Hingga akhir 2022, misalnya, Tempat simpan-Tempat simpan penyimpan barang di negeri ini Enggak pernah Hening. Tempat simpan Punya sebuah perusahaan di Jakarta yang berjumlah 300 buah di berbagai kota, misalnya, juga Enggak pernah Nihil. Itu tanda bahwa kegiatan ekonomi pulih. Bagi UMKM, itu Asa besar.

Cek Artikel:  Memupus Gerontokrasi

Jadi, ketika Eksis pernyataan bahwa UMKM merupakan pilar terpenting dalam perekonomian Indonesia, sulit bagi banyak orang Buat membantahnya. Berdasarkan data Kementerian Koperasi dan UKM, jumlah UMKM Ketika ini mencapai 65,4 juta. Kontribusi terhadap produk domestik bruto (PDB) sebesar 61,07%, atau senilai lebih dari Rp8.700 triliun.

Kontribusi UMKM terhadap perekonomian Indonesia meliputi kemampuan menyerap 97% dari total tenaga kerja yang Eksis. Selain itu, UMKM dapat menghimpun Tiba 60,4% dari total investasi. UMKM juga berkontribusi lebih dari 14,4% terhadap ekspor nasional pada 2021.

Kurang strategis apa peran UMKM sebagai tulang punggung ekonomi kita? Segala Niscaya bilang amat strategis. Tetapi, sudah sepenuh hatikah negara memperlakukan yang kecil tapi strategis tersebut selayaknya tulang punggung? Saya meragukannya.

Faktanya, hingga kini Dekat separuh UMKM Tetap bergelut sendiri dengan tantangan yang hadir dari segala penjuru. Akses pasar kurang. Sumber daya terampil Enggak sepenuhnya disentuh negara. Akses terhadap teknologi dan digital apalagi.

Cek Artikel:  Menteri Pembela Anak Presiden

Akses ke layanan keuangan juga belum menunjukkan peningkatan signifikan. Data Kemenkeu menunjukkan Sekeliling 18 juta UMKM kita belum Mempunyai akses terhadap pembiayaan formal. Lampau, Sekeliling 46 juta UMKM Tetap kelimpungan membutuhkan tambahan pembiayaan Buat modal kerja dan investasi.

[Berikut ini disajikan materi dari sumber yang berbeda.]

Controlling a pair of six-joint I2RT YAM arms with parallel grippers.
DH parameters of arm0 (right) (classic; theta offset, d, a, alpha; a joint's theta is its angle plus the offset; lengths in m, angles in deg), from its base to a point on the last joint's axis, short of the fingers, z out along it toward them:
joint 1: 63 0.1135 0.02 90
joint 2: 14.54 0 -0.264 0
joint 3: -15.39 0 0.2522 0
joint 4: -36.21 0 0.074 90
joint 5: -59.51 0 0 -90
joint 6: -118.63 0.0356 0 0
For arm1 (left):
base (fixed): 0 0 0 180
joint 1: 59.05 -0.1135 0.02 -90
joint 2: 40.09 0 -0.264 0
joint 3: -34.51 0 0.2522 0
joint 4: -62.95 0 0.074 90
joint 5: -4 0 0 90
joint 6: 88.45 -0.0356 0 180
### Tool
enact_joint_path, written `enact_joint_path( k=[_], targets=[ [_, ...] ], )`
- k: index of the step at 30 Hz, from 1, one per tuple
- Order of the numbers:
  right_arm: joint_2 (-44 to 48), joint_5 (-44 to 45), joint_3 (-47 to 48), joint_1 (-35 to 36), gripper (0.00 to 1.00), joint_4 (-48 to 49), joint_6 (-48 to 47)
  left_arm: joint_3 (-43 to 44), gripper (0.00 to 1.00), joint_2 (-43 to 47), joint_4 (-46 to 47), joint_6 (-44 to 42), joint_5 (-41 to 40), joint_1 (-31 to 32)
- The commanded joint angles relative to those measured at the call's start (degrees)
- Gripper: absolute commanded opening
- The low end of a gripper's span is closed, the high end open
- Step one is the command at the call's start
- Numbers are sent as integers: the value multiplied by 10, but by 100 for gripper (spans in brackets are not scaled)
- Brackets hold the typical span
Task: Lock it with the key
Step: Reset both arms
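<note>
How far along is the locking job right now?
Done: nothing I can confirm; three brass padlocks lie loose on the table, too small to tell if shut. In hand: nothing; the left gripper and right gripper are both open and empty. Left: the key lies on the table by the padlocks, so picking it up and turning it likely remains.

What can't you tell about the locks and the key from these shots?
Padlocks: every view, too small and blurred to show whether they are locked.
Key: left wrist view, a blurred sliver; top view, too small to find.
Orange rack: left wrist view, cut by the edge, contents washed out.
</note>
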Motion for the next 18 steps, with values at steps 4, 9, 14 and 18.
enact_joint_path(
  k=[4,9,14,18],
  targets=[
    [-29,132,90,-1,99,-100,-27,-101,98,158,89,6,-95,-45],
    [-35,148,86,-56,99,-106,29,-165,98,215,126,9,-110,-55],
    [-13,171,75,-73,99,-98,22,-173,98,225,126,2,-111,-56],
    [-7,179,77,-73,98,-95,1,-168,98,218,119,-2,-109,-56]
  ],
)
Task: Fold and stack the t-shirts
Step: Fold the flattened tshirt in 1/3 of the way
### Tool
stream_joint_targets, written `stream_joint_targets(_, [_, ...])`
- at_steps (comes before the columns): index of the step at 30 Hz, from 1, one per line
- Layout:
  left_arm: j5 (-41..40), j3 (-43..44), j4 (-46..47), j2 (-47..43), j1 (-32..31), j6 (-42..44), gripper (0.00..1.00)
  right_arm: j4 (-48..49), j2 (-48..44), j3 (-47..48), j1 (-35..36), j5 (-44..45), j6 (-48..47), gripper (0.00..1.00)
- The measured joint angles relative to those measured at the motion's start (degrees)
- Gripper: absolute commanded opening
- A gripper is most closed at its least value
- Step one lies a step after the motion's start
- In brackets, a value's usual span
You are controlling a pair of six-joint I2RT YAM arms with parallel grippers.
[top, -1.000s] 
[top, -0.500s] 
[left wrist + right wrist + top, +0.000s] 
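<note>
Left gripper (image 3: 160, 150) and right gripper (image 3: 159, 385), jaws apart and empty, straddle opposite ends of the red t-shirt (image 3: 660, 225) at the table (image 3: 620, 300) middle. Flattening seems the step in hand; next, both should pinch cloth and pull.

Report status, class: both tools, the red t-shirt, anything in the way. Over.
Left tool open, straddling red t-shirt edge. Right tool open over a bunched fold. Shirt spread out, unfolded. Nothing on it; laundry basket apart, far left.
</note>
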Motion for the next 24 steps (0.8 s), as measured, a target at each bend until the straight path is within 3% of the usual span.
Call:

Betul bahwa Sekeliling 17,2 juta UMKM telah terdigitalisasi awal tahun Lampau. Tetapi, itu baru sepertiga dari total UMKM yang Eksis. Kalau perhatian ke masalah itu sekadar sayup-sayup dan sepoi-sepoi, amat berat meraih Sasaran mendigitalisasi 40 juta UMKM pada 2024.

Banyak kalangan memang selalu menggaungkan narasi UMKM sebagai tulang punggung perekonomian kita. Tetapi, sebagian perlakuan terhadap sang tulang punggung Bahkan sebaliknya: menindasnya. Jangan Tiba nasib UMKM mirip seperti koperasi, yang selalu disebut-sebut sebagai saka guru, tapi akhirnya jadi sarang para benalu.